Il est important de noter que les verticals s’appuient sur ce que les éditeurs possèdent déjà en interne : l’expertise, la connaissance du public et la sensibilité éditoriale. « C’est l’un des rares modèles où les forces éditoriales classiques – savoir ce qui touche son public, faire parler les bonnes voix, élaborer un contenu pertinent – continuent à porter leurs fruits », explique M. Van Gils. « Et lorsque cela fonctionne, la rédaction a un sentiment d’impact et de réussite. Vous construisez vraiment quelque chose avec votre public. »
Pas de panacée
Malgré tous ces arguments positifs, les verticals ne sont pas une solution magique, selon M. Van Gils. Elles nécessitent de la concentration, du dévouement et des ressources, ce qui n’est pas évident en ces temps de baisse des budgets et de réduction des équipes éditoriales. « Il existe un risque de fragmentation du site ou de détournement de l’attention de la marque principale », souligne M. Van Gils. « Mais c’est peut-être justement l’évolution : certaines marques médias génériques se réinventeront en tant que verticals. Ou bien elles disparaîtront, mais leurs niches les plus fortes perdureront sous une nouvelle forme. »
Sur la scène internationale, il existe déjà de nombreux exemples de réussite. Condé Nast a par exemple lancé la marque distincte Vogue Business, une vertical B2B destinée aux professionnels de l’industrie de la mode, distincte de son magazine grand public Vogue. Bloomberg combine son produit principal – le Bloomberg Terminal – avec des verticals de niche telles que Bloomberg Wealth, qui se concentre sur les finances personnelles, les investissements et le style de vie. Le New York Times, quant à lui, a développé plusieurs belles verticals en plus de l’actualité, notamment NYT Cooking, NYT Games et Wirecutter. The Knot (pour les couples qui préparent leur mariage) et The Bump (pour les futurs parents) sont également de bons exemples aux États-Unis, avec des communautés actives, des outils utiles et des modèles de revenus bien pensés.
Inspirer
En Belgique aussi, la croyance et la prise de conscience se développent plus que jamais. Les grands acteurs sont pleinement engagés dans des verticals, tandis que les petites marques médias commencent à s’y intéresser. M. Van Gils estime que WE MEDIA a un rôle à jouer dans ce domaine. « En tant que fédération, WE MEDIA peut repérer les tendances, partager ses connaissances et, surtout, inspirer. En apportant des exemples étrangers, en partageant des cas, en organisant des ateliers. Nous ne devons pas inventer l’eau chaude, mais oser chercher de nouvelles opportunités dans un marché qui évolue rapidement. »

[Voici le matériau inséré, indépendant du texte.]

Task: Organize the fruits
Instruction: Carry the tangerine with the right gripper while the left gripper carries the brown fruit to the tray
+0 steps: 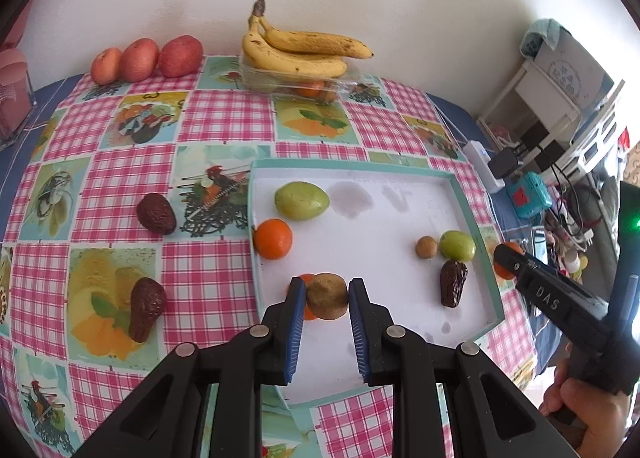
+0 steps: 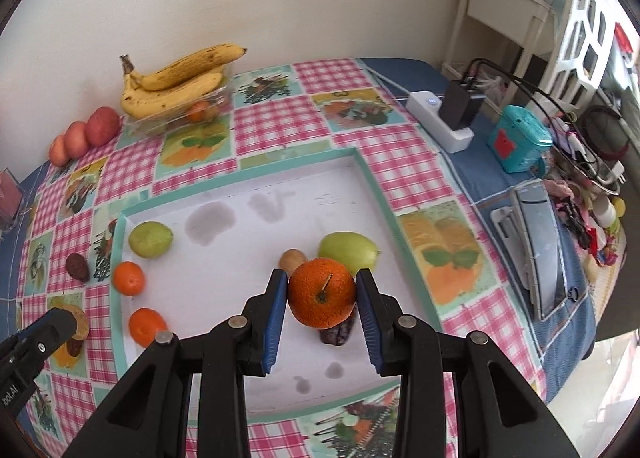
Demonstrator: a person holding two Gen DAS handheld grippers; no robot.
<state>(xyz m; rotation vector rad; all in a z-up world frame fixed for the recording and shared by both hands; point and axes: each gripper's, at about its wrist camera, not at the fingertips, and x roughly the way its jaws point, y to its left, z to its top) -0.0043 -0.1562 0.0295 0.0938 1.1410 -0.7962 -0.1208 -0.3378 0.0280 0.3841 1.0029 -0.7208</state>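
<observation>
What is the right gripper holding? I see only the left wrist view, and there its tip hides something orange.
Observer: A tangerine, stem toward the camera. The right gripper is shut on it, with both blue pads against its sides.
Operator: My left gripper holds a kiwi. Is the tangerine over the tray?
Observer: It seems so. The right wrist view shows the white tray floor around it, and a dried date lies partly hidden under it.
</observation>
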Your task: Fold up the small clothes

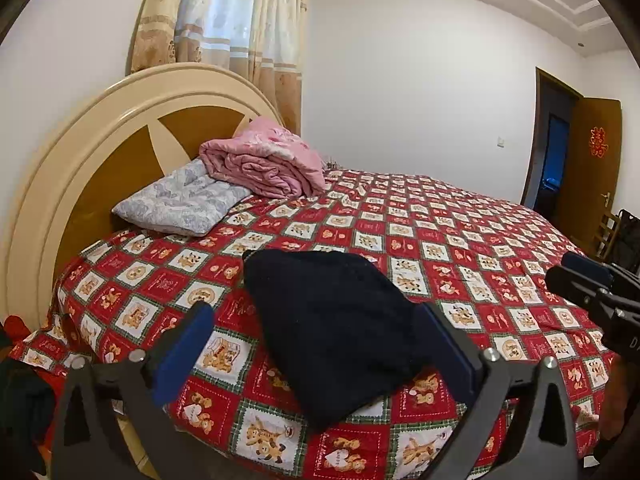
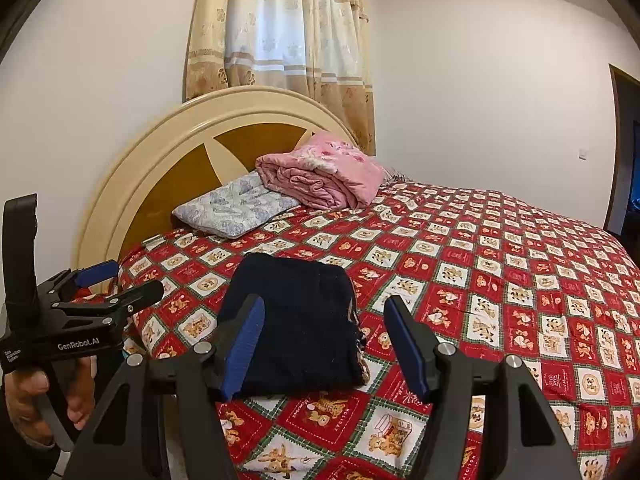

En bref, les verticals ne sont pas une mode, mais une évolution logique dans un paysage médiatique où la pertinence, la communauté et la diversification sont essentielles. Ou, comme le dit Chris Van Gils : « Aujourd’hui, en tant qu’entreprise médias, vous êtes repoussés de toutes parts. La question est donc de savoir comment retrouver sa place. Les verticals sont l’une des pistes.